◆ Available data
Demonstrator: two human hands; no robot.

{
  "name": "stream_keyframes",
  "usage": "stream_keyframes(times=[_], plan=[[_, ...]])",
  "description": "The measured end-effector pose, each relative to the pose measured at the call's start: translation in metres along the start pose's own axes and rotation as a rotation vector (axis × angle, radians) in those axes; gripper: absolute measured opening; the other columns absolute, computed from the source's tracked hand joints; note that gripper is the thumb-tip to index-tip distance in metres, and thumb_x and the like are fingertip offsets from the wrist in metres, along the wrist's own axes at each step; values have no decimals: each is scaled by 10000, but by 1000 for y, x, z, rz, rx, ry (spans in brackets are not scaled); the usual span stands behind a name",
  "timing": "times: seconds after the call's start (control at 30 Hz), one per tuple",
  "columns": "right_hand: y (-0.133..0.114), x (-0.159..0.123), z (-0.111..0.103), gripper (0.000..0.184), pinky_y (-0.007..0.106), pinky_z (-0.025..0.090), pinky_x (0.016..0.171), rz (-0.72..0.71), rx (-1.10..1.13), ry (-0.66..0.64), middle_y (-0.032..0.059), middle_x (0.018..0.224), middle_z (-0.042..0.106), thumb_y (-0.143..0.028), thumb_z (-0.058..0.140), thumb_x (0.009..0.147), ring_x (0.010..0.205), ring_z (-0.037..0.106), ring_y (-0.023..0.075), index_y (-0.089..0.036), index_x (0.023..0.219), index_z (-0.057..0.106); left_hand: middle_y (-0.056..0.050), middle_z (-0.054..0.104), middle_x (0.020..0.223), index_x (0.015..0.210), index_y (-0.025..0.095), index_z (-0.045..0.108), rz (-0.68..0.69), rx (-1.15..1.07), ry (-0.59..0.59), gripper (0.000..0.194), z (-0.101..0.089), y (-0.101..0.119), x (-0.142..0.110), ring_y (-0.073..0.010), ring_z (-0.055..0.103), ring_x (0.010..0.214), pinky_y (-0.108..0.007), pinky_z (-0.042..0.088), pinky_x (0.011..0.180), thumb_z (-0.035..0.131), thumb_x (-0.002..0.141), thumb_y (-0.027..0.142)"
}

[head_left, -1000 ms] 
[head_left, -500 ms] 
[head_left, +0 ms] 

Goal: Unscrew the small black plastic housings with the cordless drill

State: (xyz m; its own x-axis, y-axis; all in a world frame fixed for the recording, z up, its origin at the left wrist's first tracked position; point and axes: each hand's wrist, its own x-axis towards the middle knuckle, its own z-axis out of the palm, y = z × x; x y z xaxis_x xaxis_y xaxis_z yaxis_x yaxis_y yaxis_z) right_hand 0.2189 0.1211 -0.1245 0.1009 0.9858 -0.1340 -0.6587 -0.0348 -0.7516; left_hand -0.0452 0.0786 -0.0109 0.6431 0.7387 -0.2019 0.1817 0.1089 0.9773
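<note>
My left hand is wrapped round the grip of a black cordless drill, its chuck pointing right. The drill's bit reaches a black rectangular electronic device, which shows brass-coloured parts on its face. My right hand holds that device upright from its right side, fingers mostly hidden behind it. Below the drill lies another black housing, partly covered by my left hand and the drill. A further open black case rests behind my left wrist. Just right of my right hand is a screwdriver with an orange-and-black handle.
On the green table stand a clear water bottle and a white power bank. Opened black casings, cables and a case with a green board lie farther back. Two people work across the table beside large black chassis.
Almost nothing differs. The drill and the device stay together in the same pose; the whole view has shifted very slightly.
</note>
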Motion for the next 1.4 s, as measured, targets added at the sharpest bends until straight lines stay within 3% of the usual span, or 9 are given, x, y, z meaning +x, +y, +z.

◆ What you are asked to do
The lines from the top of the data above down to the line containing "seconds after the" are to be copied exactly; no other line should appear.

◆ Answer to this task
Demonstrator: two human hands; no robot.

{
  "name": "stream_keyframes",
  "usage": "stream_keyframes(times=[_], plan=[[_, ...]])",
  "description": "The measured end-effector pose, each relative to the pose measured at the call's start: translation in metres along the start pose's own axes and rotation as a rotation vector (axis × angle, radians) in those axes; gripper: absolute measured opening; the other columns absolute, computed from the source's tracked hand joints; note that gripper is the thumb-tip to index-tip distance in metres, and thumb_x and the like are fingertip offsets from the wrist in metres, along the wrist's own axes at each step; values have no decimals: each is scaled by 10000, but by 1000 for y, x, z, rz, rx, ry (spans in brackets are not scaled); the usual span stands behind a name",
  "timing": "times: seconds after the call's start (control at 30 Hz), one per tuple",

The submitted response is complete.